Ancora una volta, forse ho avuto la fortuna di lavorare nell'unico magazzino decente di Amazon. Ma la mia esperienza semplicemente non è in linea con ciò che ho letto nelle notizie, che dipingono costantemente Amazon come un posto orribile in cui lavorare. Recentemente, il New York Times ha pubblicato un editoriale di un membro del suo comitato editoriale, Greg Bensinger, il quale ha scritto che i lavoratori di Amazon da lui intervistati hanno costantemente dipinto "un quadro cupo". "Il lavoro in genere prevede chilometri di cammino ogni giorno, sollevamenti pesanti e compiti di smistamento insensati e ripetitivi, il tutto sotto l'occhio vigile di pignoli dell'efficienza aziendale, che trasmettono l'impressione che dignità come sufficienti pause per il bagno e i pasti siano un anatema per le loro quote giornaliere, " scrive Bensinger.
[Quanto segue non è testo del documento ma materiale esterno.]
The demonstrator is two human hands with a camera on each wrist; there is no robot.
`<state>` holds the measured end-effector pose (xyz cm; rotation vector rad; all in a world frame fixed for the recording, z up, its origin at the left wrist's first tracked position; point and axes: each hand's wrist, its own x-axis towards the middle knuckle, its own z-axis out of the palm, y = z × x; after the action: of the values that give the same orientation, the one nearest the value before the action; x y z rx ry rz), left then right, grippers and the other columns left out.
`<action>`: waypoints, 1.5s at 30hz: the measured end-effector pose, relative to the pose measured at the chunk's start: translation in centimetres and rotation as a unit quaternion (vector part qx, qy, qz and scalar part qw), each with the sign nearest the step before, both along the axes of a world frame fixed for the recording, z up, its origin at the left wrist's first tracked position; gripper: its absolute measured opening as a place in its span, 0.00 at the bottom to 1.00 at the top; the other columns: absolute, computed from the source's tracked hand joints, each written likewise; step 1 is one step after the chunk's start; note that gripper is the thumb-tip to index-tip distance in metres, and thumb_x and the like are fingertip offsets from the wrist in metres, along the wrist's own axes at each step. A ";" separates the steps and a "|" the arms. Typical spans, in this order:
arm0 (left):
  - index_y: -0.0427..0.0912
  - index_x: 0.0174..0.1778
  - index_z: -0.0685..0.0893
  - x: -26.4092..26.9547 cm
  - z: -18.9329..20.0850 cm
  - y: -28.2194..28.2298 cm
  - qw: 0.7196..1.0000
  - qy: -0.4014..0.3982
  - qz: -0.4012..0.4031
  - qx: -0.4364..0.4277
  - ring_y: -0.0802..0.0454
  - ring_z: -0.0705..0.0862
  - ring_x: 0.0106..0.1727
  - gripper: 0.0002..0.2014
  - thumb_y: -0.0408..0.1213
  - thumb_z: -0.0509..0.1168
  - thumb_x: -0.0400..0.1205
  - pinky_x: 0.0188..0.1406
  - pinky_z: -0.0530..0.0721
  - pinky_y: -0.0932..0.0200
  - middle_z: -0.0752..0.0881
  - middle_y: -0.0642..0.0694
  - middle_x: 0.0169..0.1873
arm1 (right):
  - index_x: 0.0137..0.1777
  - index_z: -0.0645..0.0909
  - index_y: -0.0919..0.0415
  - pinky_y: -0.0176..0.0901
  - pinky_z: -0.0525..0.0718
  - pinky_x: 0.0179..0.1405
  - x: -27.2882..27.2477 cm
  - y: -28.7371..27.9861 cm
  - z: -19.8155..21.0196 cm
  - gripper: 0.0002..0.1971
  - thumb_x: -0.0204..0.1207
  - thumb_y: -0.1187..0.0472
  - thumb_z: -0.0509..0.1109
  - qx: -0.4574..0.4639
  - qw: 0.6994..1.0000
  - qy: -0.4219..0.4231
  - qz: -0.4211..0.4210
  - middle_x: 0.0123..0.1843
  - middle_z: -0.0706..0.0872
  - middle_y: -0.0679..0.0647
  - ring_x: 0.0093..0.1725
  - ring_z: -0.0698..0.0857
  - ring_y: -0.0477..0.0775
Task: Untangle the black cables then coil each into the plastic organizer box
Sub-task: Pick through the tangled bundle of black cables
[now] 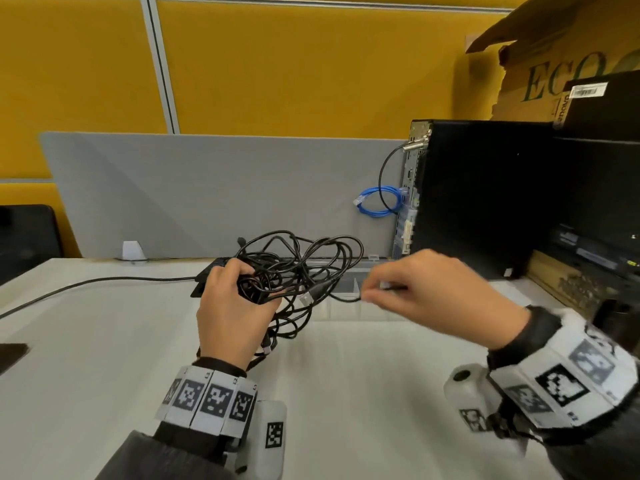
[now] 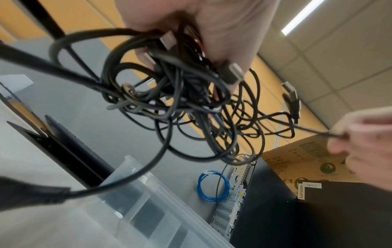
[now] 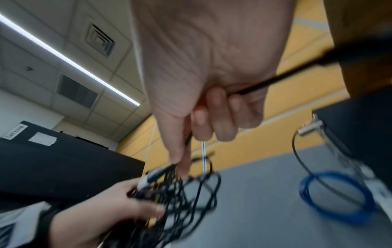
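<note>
A tangled bundle of black cables point(image 1: 298, 268) hangs above the table, several silver USB plugs poking out of it. My left hand point(image 1: 232, 306) grips the knot of the bundle point(image 2: 169, 87) from the left. My right hand point(image 1: 415, 289) pinches one black strand point(image 1: 346, 299) that runs out of the bundle to the right; in the right wrist view this strand point(image 3: 275, 80) passes through its curled fingers. The clear plastic organizer box point(image 1: 349, 296) with dividers sits on the table behind the bundle, also seen as the organizer box point(image 2: 161, 206) below my left hand.
A black computer tower point(image 1: 485, 195) stands at the right with a coiled blue cable point(image 1: 379, 202) beside it. A cardboard box point(image 1: 554, 64) sits behind. A flat black device point(image 1: 207, 275) with a lead lies behind my left hand. A grey divider panel point(image 1: 207, 188) backs the table.
</note>
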<state>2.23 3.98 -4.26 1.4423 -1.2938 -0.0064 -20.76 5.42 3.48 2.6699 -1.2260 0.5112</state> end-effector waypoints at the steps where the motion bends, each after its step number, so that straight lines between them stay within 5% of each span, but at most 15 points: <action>1: 0.47 0.42 0.76 0.0 -0.1 -0.1 1.000 0.017 -0.005 -0.006 0.54 0.77 0.43 0.19 0.36 0.80 0.65 0.36 0.69 0.73 0.79 0.49 0.44 | 0.47 0.80 0.40 0.32 0.74 0.30 0.4 -0.1 -1.3 0.09 0.79 0.43 0.59 0.015 1.000 -0.018 -0.010 0.29 0.81 0.37 0.30 0.78 0.37; 3: 0.46 0.42 0.76 -0.2 -0.3 -0.2 0.999 0.036 -0.011 -0.020 0.52 0.78 0.45 0.19 0.37 0.80 0.64 0.39 0.72 0.71 0.79 0.49 0.44 | 0.41 0.75 0.43 0.37 0.66 0.26 1.3 -0.4 -3.8 0.06 0.79 0.49 0.61 0.037 0.996 -0.081 -0.010 0.23 0.77 0.40 0.27 0.74 0.43; 6: 0.45 0.41 0.76 -0.4 -0.4 -0.3 0.998 0.055 -0.021 -0.032 0.52 0.78 0.44 0.19 0.36 0.80 0.64 0.39 0.75 0.66 0.78 0.47 0.43 | 0.38 0.71 0.51 0.45 0.70 0.26 2.5 -0.6 -5.7 0.08 0.79 0.57 0.62 0.110 0.969 -0.222 0.006 0.23 0.77 0.50 0.24 0.73 0.48; 11: 0.48 0.34 0.71 -1.3 -0.4 0.0 0.996 0.025 -0.073 -0.046 0.62 0.75 0.38 0.20 0.31 0.78 0.62 0.34 0.70 0.74 0.75 0.50 0.36 | 0.39 0.71 0.55 0.27 0.71 0.27 4.8 -0.7 -6.5 0.09 0.80 0.67 0.62 0.128 0.911 -0.388 0.056 0.27 0.83 0.58 0.23 0.76 0.43; 16: 0.47 0.33 0.70 -0.3 -0.8 -0.4 0.995 0.020 -0.088 -0.045 0.59 0.74 0.37 0.21 0.29 0.79 0.62 0.35 0.72 0.71 0.75 0.50 0.35 | 0.48 0.80 0.46 0.23 0.75 0.36 2.2 -1.8 -4.5 0.04 0.80 0.55 0.64 0.249 0.944 -0.212 0.050 0.41 0.85 0.36 0.40 0.82 0.33; 18: 0.47 0.33 0.70 0.0 -0.8 -0.4 0.992 0.026 -0.107 -0.053 0.59 0.74 0.36 0.22 0.28 0.79 0.63 0.36 0.72 0.72 0.75 0.49 0.35 | 0.49 0.83 0.51 0.27 0.80 0.41 -0.5 -2.7 -2.7 0.07 0.80 0.53 0.64 0.293 0.941 -0.169 0.026 0.41 0.86 0.37 0.40 0.84 0.34; 20: 0.49 0.33 0.69 0.1 -0.7 -0.3 0.988 0.021 -0.136 -0.064 0.60 0.74 0.36 0.23 0.30 0.80 0.63 0.36 0.72 0.72 0.75 0.49 0.34 | 0.46 0.82 0.51 0.34 0.83 0.42 -1.7 -3.6 -0.7 0.08 0.81 0.54 0.61 0.243 0.939 -0.242 -0.019 0.42 0.87 0.43 0.40 0.86 0.40; 24: 0.50 0.32 0.69 -0.2 -0.5 -0.1 0.979 0.020 -0.192 -0.067 0.61 0.74 0.34 0.24 0.30 0.81 0.62 0.35 0.71 0.73 0.74 0.50 0.32 | 0.68 0.75 0.50 0.21 0.75 0.51 1.6 -4.6 0.9 0.14 0.84 0.57 0.58 0.179 0.967 -0.179 0.035 0.60 0.78 0.36 0.58 0.78 0.35; 26: 0.47 0.32 0.70 -0.3 -0.4 0.1 0.976 0.021 -0.210 -0.060 0.62 0.74 0.34 0.23 0.30 0.81 0.61 0.35 0.71 0.74 0.74 0.50 0.32 | 0.70 0.74 0.51 0.25 0.77 0.57 3.3 -4.9 0.9 0.16 0.84 0.59 0.60 0.207 0.964 -0.153 0.063 0.61 0.79 0.38 0.59 0.79 0.37; 29: 0.46 0.32 0.71 -0.3 -0.4 0.1 0.971 0.029 -0.233 -0.050 0.61 0.76 0.34 0.23 0.35 0.83 0.59 0.34 0.72 0.73 0.75 0.50 0.31 | 0.64 0.78 0.53 0.43 0.84 0.58 3.7 -5.3 0.9 0.13 0.80 0.58 0.65 0.232 0.953 -0.181 0.074 0.51 0.87 0.50 0.50 0.87 0.49; 32: 0.50 0.32 0.72 0.0 -0.6 -0.1 0.965 0.047 -0.258 -0.024 0.60 0.77 0.32 0.22 0.47 0.80 0.56 0.36 0.77 0.68 0.78 0.51 0.31 | 0.53 0.81 0.59 0.34 0.84 0.39 3.1 -5.0 1.1 0.07 0.78 0.59 0.68 0.257 0.936 -0.223 0.087 0.34 0.85 0.51 0.33 0.84 0.47; 35: 0.52 0.32 0.72 0.2 -0.8 -0.3 0.964 0.058 -0.259 -0.011 0.60 0.77 0.33 0.22 0.43 0.82 0.58 0.39 0.78 0.64 0.78 0.53 0.30 | 0.45 0.82 0.60 0.36 0.81 0.33 2.0 -4.9 1.6 0.06 0.77 0.57 0.69 0.251 0.928 -0.259 0.091 0.25 0.80 0.48 0.25 0.79 0.45; 40: 0.53 0.32 0.73 0.2 -0.8 -0.3 0.961 0.049 -0.272 -0.013 0.59 0.76 0.33 0.22 0.40 0.83 0.60 0.38 0.78 0.63 0.78 0.50 0.31 | 0.44 0.77 0.60 0.38 0.81 0.30 0.7 -4.9 1.5 0.07 0.81 0.57 0.64 0.288 0.901 -0.315 0.079 0.24 0.80 0.51 0.25 0.80 0.50; 42: 0.52 0.32 0.74 0.1 -0.8 -0.3 0.959 0.054 -0.277 -0.010 0.57 0.77 0.33 0.22 0.35 0.83 0.61 0.40 0.79 0.57 0.78 0.48 0.31 | 0.44 0.76 0.61 0.40 0.79 0.30 0.9 -4.9 0.9 0.07 0.81 0.58 0.63 0.319 0.865 -0.378 0.081 0.25 0.80 0.52 0.27 0.80 0.49; 45: 0.52 0.32 0.73 0.0 -1.0 -0.2 0.956 0.081 -0.282 0.004 0.58 0.77 0.32 0.21 0.46 0.81 0.57 0.39 0.80 0.57 0.79 0.52 0.29 | 0.45 0.77 0.60 0.39 0.74 0.32 1.5 -4.5 0.2 0.07 0.81 0.57 0.63 0.398 0.799 -0.434 0.120 0.37 0.85 0.52 0.37 0.82 0.47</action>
<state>2.21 3.82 -5.29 1.0119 -1.5259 -0.5008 -19.27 0.93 3.72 3.4398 -1.5410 1.7725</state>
Non sono sicuro di quando camminare sia diventato un compito triste. E il lavoro non è certo insensato. Lavoro in un magazzino più piccolo chiamato centro di smistamento. Come indica il nome, lì facciamo molta smistamento, il che è tutt'altro che un compito insensato. Alcuni addetti allo smistamento del mio magazzino devono prendere decine di decisioni di smistamento ogni minuto. Il deviatore, ad esempio, si trova accanto a un nastro trasportatore nella zona di scarico e, mentre buste e pacchi sfrecciano, deve cercare rapidamente l'etichetta gialla che le dice verso quale delle tre rampe di uscita ciascun pacco deve essere deviato.

Non è un lavoro che puoi fare con gli occhi chiusi o con la mente disimpegnata. È un compito ripetitivo e può anche essere noioso, ma non è insensato. Il lato positivo è che non è nemmeno molto faticoso, almeno non per un lavoratore ragionevolmente in forma. Rispetto alla raccolta del cotone, all’estrazione del carbone o alla cattura del granchio reale dell’Alaska, un turno nel mio magazzino è una passeggiata nel parco. E generalmente mi diverto.